Figure 4. Volume CLEM analysis reveals that ER and phagophores partly surround GFP-p62 aggregates in atg9a KO cells. (A) Representative FIB/SEM slice images and corresponding FM images of atg9a KO cells. The slice numbers of SEM and the z-stack numbers of FM are shown. The optical slice thickness of FM z-stacks is 80 nm. ER are closely in contact with the GFP-p62 aggregates (arrowheads). Asterisk, lysosome-like structure. (B) A segmented 3D model of GFP-p62 (green) and ER (red). (C) The crescent-shaped membrane with internal vesicles (arrows) and a vacant region (arrowhead). A segmented 3D model is shown. (D) Serial images of GFP-p62 and corresponding SEM figures that show the phagophore surrounding GFP-p62 aggregates in atg9a KO cells. The optical slice thickness of FM z-stacks is 180 nm. (E) Magnified images of membrane structures in (D). (F) A segmented 3D model of the phagophore (yellow). Also see Video S1A. Scale bars, 500 nm.

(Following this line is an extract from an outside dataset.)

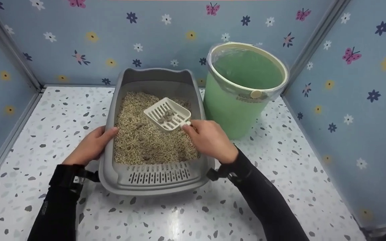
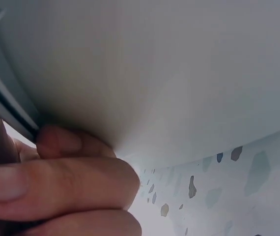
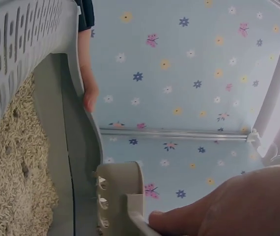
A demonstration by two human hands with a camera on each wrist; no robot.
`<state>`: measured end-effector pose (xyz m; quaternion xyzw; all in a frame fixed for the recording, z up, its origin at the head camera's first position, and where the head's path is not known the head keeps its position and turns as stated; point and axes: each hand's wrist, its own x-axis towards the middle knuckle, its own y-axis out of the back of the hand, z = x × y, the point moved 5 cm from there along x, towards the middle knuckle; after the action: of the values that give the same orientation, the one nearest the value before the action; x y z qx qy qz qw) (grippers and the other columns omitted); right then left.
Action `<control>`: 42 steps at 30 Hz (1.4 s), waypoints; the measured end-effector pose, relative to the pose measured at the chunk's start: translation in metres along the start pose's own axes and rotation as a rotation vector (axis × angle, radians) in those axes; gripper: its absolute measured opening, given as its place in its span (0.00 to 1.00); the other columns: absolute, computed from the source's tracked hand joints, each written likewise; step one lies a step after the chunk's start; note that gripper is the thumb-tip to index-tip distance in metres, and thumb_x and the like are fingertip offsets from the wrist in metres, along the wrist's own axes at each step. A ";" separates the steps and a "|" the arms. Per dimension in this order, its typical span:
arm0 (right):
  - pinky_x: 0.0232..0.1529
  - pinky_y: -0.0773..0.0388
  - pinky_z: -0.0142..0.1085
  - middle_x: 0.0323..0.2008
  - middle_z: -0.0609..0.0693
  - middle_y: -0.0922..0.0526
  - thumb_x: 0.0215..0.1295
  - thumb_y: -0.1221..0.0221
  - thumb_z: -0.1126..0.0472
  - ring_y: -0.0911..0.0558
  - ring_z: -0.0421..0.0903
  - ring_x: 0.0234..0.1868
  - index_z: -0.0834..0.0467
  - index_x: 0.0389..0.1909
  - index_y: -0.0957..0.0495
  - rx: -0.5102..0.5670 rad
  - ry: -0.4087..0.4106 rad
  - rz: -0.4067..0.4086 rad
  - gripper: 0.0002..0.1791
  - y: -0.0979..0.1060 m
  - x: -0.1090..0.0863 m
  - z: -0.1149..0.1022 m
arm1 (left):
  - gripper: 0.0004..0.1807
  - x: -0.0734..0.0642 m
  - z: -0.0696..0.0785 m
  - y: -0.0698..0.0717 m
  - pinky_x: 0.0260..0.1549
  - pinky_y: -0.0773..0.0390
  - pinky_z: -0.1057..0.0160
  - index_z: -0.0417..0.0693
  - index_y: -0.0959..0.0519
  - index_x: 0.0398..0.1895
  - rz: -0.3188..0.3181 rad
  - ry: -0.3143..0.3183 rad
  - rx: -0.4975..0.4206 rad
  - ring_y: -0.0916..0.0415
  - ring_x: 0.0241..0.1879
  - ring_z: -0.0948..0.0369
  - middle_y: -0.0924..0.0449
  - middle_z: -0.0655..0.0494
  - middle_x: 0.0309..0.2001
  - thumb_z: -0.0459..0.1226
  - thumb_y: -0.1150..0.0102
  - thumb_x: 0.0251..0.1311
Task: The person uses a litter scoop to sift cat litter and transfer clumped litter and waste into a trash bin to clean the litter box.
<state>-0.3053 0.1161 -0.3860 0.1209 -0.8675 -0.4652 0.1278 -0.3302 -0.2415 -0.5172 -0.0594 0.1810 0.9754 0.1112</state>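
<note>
A grey litter box point(image 1: 152, 190) full of tan pellet litter point(image 1: 136, 137) stands on the speckled surface. My left hand point(image 1: 90, 145) grips its left rim, thumb over the edge and, in the left wrist view, curled fingers point(image 2: 66, 182) under the lip outside the wall. By its short handle, my right hand point(image 1: 211, 139) holds a cream slotted litter scoop point(image 1: 151, 110) over the litter. Several greyish clumps point(image 1: 168, 116) lie on the scoop's slots. In the right wrist view the scoop point(image 3: 120, 182) shows from the side, with the right thumb point(image 3: 179, 219) at its handle.
A green bin point(image 1: 231, 113) with a clear liner and cream ring point(image 1: 218, 67) stands right of the litter box, close to it. Blue flowered panels point(image 1: 166, 40) wall in the back and both sides. Darker clumps point(image 1: 146, 156) lie among the litter.
</note>
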 end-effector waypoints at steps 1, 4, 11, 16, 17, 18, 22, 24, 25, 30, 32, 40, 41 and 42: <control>0.30 0.29 0.41 0.23 0.44 0.31 0.89 0.45 0.46 0.30 0.44 0.24 0.50 0.29 0.28 -0.004 0.008 0.010 0.23 0.000 0.001 0.000 | 0.43 0.000 0.000 0.000 0.19 0.28 0.64 0.35 0.33 0.77 0.000 0.001 -0.004 0.34 0.20 0.66 0.25 0.55 0.33 0.65 0.53 0.85; 0.29 0.29 0.41 0.24 0.43 0.32 0.90 0.46 0.46 0.30 0.43 0.25 0.49 0.31 0.26 0.011 0.025 0.004 0.21 -0.004 0.003 0.000 | 0.44 -0.001 -0.003 0.000 0.21 0.24 0.63 0.35 0.35 0.78 -0.015 0.014 -0.025 0.30 0.21 0.65 0.23 0.52 0.36 0.65 0.53 0.84; 0.29 0.26 0.42 0.23 0.42 0.31 0.89 0.44 0.45 0.30 0.42 0.23 0.48 0.28 0.29 0.016 0.004 -0.032 0.23 -0.006 -0.007 0.002 | 0.40 -0.001 -0.003 0.001 0.20 0.24 0.62 0.35 0.32 0.73 -0.007 0.012 -0.023 0.30 0.21 0.65 0.24 0.55 0.33 0.64 0.53 0.85; 0.28 0.28 0.41 0.22 0.42 0.31 0.89 0.43 0.46 0.31 0.42 0.23 0.47 0.27 0.29 0.002 0.018 -0.004 0.23 0.001 -0.006 0.004 | 0.44 0.000 -0.001 0.003 0.20 0.25 0.63 0.35 0.32 0.75 -0.005 0.021 -0.010 0.32 0.21 0.65 0.25 0.56 0.32 0.67 0.53 0.83; 0.28 0.28 0.41 0.22 0.42 0.32 0.89 0.43 0.46 0.31 0.42 0.23 0.48 0.27 0.29 -0.004 0.021 -0.006 0.23 0.002 -0.005 0.004 | 0.44 0.000 -0.001 0.004 0.20 0.26 0.63 0.35 0.33 0.75 -0.004 0.022 -0.006 0.32 0.21 0.65 0.26 0.57 0.32 0.67 0.53 0.83; 0.29 0.28 0.41 0.22 0.41 0.32 0.89 0.43 0.46 0.31 0.42 0.23 0.48 0.27 0.29 -0.007 0.026 -0.005 0.23 0.004 -0.005 0.004 | 0.45 0.000 -0.001 0.004 0.20 0.26 0.64 0.35 0.33 0.76 -0.003 0.024 -0.002 0.32 0.21 0.66 0.26 0.57 0.33 0.68 0.53 0.83; 0.29 0.28 0.41 0.22 0.42 0.33 0.89 0.43 0.47 0.30 0.42 0.23 0.48 0.27 0.29 -0.002 0.041 0.006 0.23 0.015 -0.002 0.002 | 0.45 0.000 -0.002 0.004 0.20 0.27 0.64 0.35 0.34 0.78 -0.007 0.025 -0.003 0.33 0.21 0.66 0.26 0.58 0.32 0.67 0.53 0.84; 0.29 0.28 0.41 0.22 0.43 0.33 0.89 0.43 0.47 0.31 0.43 0.23 0.49 0.27 0.29 0.006 0.044 0.011 0.23 0.023 -0.001 0.001 | 0.46 0.000 -0.002 0.004 0.20 0.28 0.65 0.35 0.34 0.79 -0.005 0.025 -0.003 0.34 0.21 0.66 0.26 0.58 0.32 0.67 0.53 0.83; 0.28 0.28 0.41 0.22 0.43 0.33 0.89 0.44 0.47 0.31 0.43 0.23 0.49 0.27 0.29 0.012 0.042 0.011 0.23 0.028 -0.001 0.000 | 0.46 0.000 -0.002 0.004 0.19 0.29 0.65 0.36 0.34 0.79 -0.004 0.026 -0.004 0.34 0.21 0.66 0.27 0.58 0.31 0.67 0.53 0.83; 0.27 0.29 0.42 0.23 0.44 0.32 0.89 0.44 0.46 0.31 0.43 0.22 0.49 0.27 0.27 0.005 0.049 0.047 0.23 0.054 0.003 -0.002 | 0.45 -0.002 0.001 0.003 0.18 0.32 0.64 0.36 0.35 0.79 -0.013 0.016 0.002 0.38 0.19 0.66 0.30 0.58 0.29 0.66 0.53 0.84; 0.28 0.31 0.42 0.22 0.45 0.32 0.89 0.43 0.47 0.31 0.44 0.22 0.50 0.26 0.27 -0.008 0.061 0.077 0.24 0.067 0.005 -0.002 | 0.44 -0.002 0.002 0.003 0.18 0.33 0.64 0.35 0.35 0.78 -0.015 0.006 0.005 0.39 0.19 0.66 0.31 0.58 0.29 0.65 0.53 0.85; 0.24 0.36 0.38 0.23 0.45 0.34 0.89 0.44 0.47 0.36 0.43 0.22 0.54 0.29 0.22 -0.029 0.002 0.150 0.24 0.127 0.012 0.001 | 0.43 -0.001 0.003 0.003 0.17 0.33 0.65 0.32 0.33 0.72 -0.005 -0.021 0.016 0.38 0.18 0.66 0.31 0.57 0.29 0.65 0.53 0.84; 0.24 0.36 0.37 0.23 0.45 0.32 0.89 0.44 0.46 0.35 0.43 0.23 0.55 0.32 0.20 -0.034 -0.016 0.161 0.23 0.135 0.012 0.003 | 0.43 -0.001 0.004 0.003 0.17 0.32 0.65 0.32 0.32 0.71 -0.005 -0.024 0.019 0.38 0.18 0.66 0.31 0.58 0.29 0.65 0.53 0.84; 0.24 0.36 0.36 0.24 0.46 0.30 0.89 0.44 0.46 0.34 0.43 0.23 0.56 0.33 0.18 -0.039 -0.032 0.171 0.23 0.143 0.013 0.004 | 0.43 -0.001 0.004 0.003 0.17 0.32 0.65 0.31 0.32 0.71 -0.005 -0.028 0.022 0.38 0.18 0.67 0.31 0.58 0.29 0.65 0.53 0.85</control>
<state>-0.3317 0.1917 -0.2674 0.0364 -0.8673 -0.4713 0.1558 -0.3303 -0.2429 -0.5121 -0.0450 0.1902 0.9737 0.1167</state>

Figure 5. Phagophore-like structures are found around endogenous p62 in atg9a KO cells. (A) atg9a KO MEFs were starved for 60 min, fixed, and immunostained with anti-ULK1 (green), anti-p62 (red), and anti-Tom20 (grey). Correlated regions were analyzed with SEM. The slice numbers of SEM and the z-stack numbers of FM are shown. The optical slice thickness of FM z-stacks is 180 nm Arrowheads, membranes inside of p62 aggregates. Arrows, membranes around p62 aggregates. (B) Magnified images of the ULK1- and p62-positive structure in (A). Arrowheads indicate the region without p62 and ULK1. Arrows indicate the p62- and ULK1-positive structure inside of the phagophore. (C) A segmented 3D model of p62 (green) and a phagophore (yellow). Also see Video S1B. Scale bars, 500 nm.

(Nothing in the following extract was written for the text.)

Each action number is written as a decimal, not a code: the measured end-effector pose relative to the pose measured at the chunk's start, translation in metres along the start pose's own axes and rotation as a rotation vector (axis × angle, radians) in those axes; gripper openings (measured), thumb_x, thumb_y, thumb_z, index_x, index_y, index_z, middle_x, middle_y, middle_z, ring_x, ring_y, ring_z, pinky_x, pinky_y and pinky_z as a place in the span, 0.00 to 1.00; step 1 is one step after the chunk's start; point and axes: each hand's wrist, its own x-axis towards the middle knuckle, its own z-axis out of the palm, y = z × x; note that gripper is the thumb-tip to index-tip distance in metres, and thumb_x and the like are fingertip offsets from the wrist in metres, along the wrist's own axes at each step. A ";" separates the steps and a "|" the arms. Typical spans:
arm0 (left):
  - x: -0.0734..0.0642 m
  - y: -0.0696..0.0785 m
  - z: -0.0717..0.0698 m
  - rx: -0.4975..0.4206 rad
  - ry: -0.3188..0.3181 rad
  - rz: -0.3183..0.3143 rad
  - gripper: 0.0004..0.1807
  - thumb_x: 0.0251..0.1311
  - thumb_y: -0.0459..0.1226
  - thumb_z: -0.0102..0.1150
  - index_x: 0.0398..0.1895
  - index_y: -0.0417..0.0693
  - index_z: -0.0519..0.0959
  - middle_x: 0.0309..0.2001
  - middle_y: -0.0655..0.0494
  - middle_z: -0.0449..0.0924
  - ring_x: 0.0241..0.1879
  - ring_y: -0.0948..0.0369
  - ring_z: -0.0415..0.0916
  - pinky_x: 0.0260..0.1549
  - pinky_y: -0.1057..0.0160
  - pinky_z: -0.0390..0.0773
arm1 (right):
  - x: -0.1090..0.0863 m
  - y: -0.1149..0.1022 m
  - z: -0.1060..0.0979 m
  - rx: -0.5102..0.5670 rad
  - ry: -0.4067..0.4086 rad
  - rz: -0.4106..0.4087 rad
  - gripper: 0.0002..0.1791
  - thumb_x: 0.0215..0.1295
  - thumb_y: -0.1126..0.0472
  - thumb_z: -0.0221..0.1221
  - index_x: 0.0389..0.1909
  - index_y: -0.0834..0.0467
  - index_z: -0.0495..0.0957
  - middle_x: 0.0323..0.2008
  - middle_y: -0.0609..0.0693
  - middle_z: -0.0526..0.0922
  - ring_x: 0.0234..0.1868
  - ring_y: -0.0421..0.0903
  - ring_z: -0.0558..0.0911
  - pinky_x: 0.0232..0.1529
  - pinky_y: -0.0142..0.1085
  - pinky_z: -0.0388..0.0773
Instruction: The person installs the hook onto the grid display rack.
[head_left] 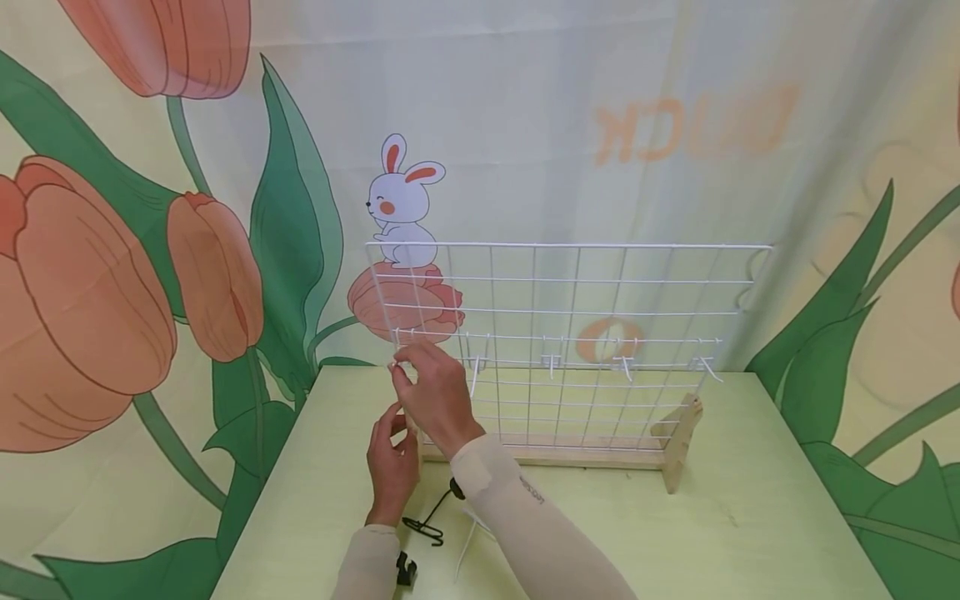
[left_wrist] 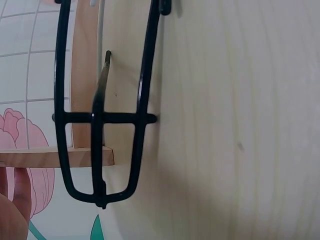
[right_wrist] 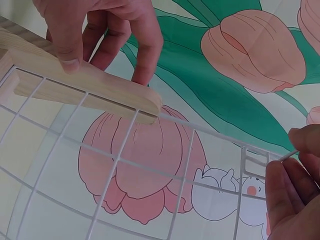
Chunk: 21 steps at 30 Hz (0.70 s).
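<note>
My left hand (head_left: 393, 467) grips the wooden side support (right_wrist: 112, 85) of a white wire grid rack (head_left: 577, 312), thumb on one face and fingers on the other, as the right wrist view shows. Higher up, at the grid's left edge, my right hand (head_left: 438, 396) pinches the thin prong of a white hook (right_wrist: 290, 155). That hook's backing sits against the grid wires in the right wrist view. In the left wrist view, the fingers of my left hand (left_wrist: 20, 200) touch the wooden piece (left_wrist: 90, 157).
More white hooks (head_left: 551, 362) hang along one row of the grid. Below my hands, a black wire hook (head_left: 426, 527) and a white hook (head_left: 467, 546) lie on the table (head_left: 780, 500). Another wooden support (head_left: 681, 446) holds the right end. A printed curtain (head_left: 525, 108) hangs behind.
</note>
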 end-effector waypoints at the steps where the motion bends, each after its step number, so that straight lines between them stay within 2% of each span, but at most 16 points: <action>1: 0.000 0.001 0.000 0.000 0.000 -0.003 0.27 0.73 0.30 0.60 0.71 0.61 0.74 0.52 0.51 0.79 0.56 0.52 0.82 0.50 0.45 0.88 | -0.001 0.000 0.000 0.008 -0.001 0.003 0.06 0.67 0.61 0.71 0.43 0.55 0.90 0.43 0.47 0.91 0.48 0.43 0.90 0.52 0.33 0.87; 6: 0.000 0.002 0.000 0.008 0.004 0.005 0.26 0.73 0.31 0.59 0.71 0.60 0.74 0.52 0.50 0.79 0.56 0.51 0.82 0.50 0.44 0.88 | -0.008 0.002 -0.003 0.025 0.013 -0.003 0.07 0.67 0.61 0.72 0.43 0.56 0.90 0.40 0.47 0.91 0.43 0.43 0.89 0.45 0.32 0.88; 11: 0.000 0.001 0.000 0.020 0.012 0.024 0.26 0.73 0.31 0.60 0.71 0.57 0.74 0.52 0.48 0.79 0.56 0.50 0.82 0.49 0.44 0.89 | -0.016 0.004 -0.009 0.037 0.004 -0.019 0.08 0.67 0.61 0.72 0.44 0.57 0.90 0.40 0.48 0.92 0.43 0.42 0.89 0.44 0.33 0.88; 16: 0.001 -0.001 0.000 0.023 0.011 0.035 0.24 0.75 0.33 0.60 0.71 0.57 0.75 0.52 0.49 0.80 0.55 0.51 0.83 0.47 0.45 0.89 | -0.028 0.009 -0.018 0.055 -0.061 -0.061 0.07 0.66 0.61 0.72 0.44 0.56 0.90 0.41 0.47 0.92 0.45 0.41 0.90 0.47 0.32 0.88; 21: 0.001 -0.001 0.000 0.025 0.021 0.050 0.23 0.75 0.37 0.62 0.71 0.56 0.75 0.51 0.49 0.80 0.54 0.53 0.83 0.46 0.47 0.90 | -0.042 0.014 -0.028 0.069 -0.165 -0.118 0.07 0.67 0.61 0.71 0.44 0.57 0.90 0.42 0.47 0.92 0.45 0.41 0.91 0.47 0.31 0.87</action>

Figure 6. FIP200, but not ULK1, forms puncta with ferritin and TAX1BP1 in the vicinity of p62. (A) atg9a KO MEFs starved for 2 h, fixed, and immunostained against FIP200 (green), ULK1 (magenta), and p62 (red). (B) atg9a KO cells immunopositive for anti-FIP200 (green) and anti-p62 (red) are shown after they were labeled with MitoTracker Red (grey), starved for 2 h, fixed and immunostained. Representative FIB/SEM slice images and corresponding FM images are shown. The optical slice thickness of FM z-stacks is 80 nm. (C) Magnified images of FIP200-positive structures in (B). Black arrowheads indicate electron-dense structures corresponding to FIP200. White arrowheads point to the ER. (D) A segmented 3D model of p62 aggregates (red) and FIP200 (green). Also see Video S1D. (E) Cells were immunopositive for TAXBP1 (green) and p62 (red). (F) Preembedding immunoelectron microscopy with anti-TAX1BP1. Arrowheads, colloidal golds. Asterisk, electron-dense structures around p62. Scale bars, 2 µm in (A) and (E), 500 nm in (B) and (C), and 100 nm in (F).